Me Virginie Leroy, avocate de la famille de Samuel Paty

à franceinfo

L’adolescente, âgée de 13 ans au moment des faits, qui avait, à tort, soutenu que Samuel Paty avait demandé aux élèves musulmans de la classe de se signaler et de sortir de la classe avant de montrer les caricatures de Mahomet, a été condamnée à 18 mois de sursis probatoire pour dénonciation calomnieuse. Cette condamnation nous apparaît “insuffisante” et “pas à la hauteur des faits”, a réagi l’avocate.

Maître Virginie Leroy aurait souhaité une condamnation du même type que celle infligée à l’adolescent qui avait désigné Samuel Paty au jihadiste : “Une peine avec sursis dont une part ferme sous bracelet électronique”.  C’est “une mesure symbolique, mais on attendait aussi ça pour cette jeune fille en réalité”, poursuit l’avocate, car “le rôle de cette jeune fille a été déterminant.

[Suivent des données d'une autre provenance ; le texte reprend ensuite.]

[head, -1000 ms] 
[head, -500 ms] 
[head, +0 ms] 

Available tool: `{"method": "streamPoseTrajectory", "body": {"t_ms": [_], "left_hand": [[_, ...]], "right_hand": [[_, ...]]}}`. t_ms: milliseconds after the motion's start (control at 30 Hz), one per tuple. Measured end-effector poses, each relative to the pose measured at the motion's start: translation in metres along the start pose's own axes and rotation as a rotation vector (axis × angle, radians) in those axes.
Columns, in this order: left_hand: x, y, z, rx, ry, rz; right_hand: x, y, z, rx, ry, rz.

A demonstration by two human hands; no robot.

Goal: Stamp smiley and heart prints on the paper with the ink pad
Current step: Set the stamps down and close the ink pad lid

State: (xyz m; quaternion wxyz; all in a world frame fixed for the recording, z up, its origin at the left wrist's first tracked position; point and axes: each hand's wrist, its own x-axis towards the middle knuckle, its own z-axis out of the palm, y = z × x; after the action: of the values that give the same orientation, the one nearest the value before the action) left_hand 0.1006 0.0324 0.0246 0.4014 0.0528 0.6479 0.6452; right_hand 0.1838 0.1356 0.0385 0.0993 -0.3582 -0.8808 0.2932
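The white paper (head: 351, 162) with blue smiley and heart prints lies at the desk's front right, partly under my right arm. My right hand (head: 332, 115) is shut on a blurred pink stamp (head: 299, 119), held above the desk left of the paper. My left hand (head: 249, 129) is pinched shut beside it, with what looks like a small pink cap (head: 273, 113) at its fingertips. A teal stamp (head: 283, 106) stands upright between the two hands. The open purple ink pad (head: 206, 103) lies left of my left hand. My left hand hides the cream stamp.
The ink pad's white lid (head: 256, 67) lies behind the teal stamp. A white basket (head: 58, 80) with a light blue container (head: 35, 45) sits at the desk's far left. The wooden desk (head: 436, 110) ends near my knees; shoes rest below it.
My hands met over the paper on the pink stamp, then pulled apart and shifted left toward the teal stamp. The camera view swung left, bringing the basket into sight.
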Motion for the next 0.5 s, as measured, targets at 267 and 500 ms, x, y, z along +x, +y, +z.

Ce n’est pas un simple mensonge”.

L’importance de “faire passer un message”

“Le parquet pourrait faire appel, mais je ne pense pas qu’il le fera”, poursuit Me Leroy. Elle n’est pas “convaincue” de l’intérêt. Elle souligne par ailleurs que le procès des six adolescents est “assez inédit” en France. “C’est ce qui participe de la déception. Il fallait faire passer un message”, dit-elle

Le procès de huit personnes majeures accusées d’être impliquées dans l’assassinat Samuel Paty se tiendra fin 2024 devant la cour d’assises spéciale de Paris. “C’est un procès d’une autre envergure, qui va durer deux mois et demi. On va pouvoir appréhender judiciairement l’instrumentalisation d’une rumeur comme fatwa numérique”, souligne-t-elle.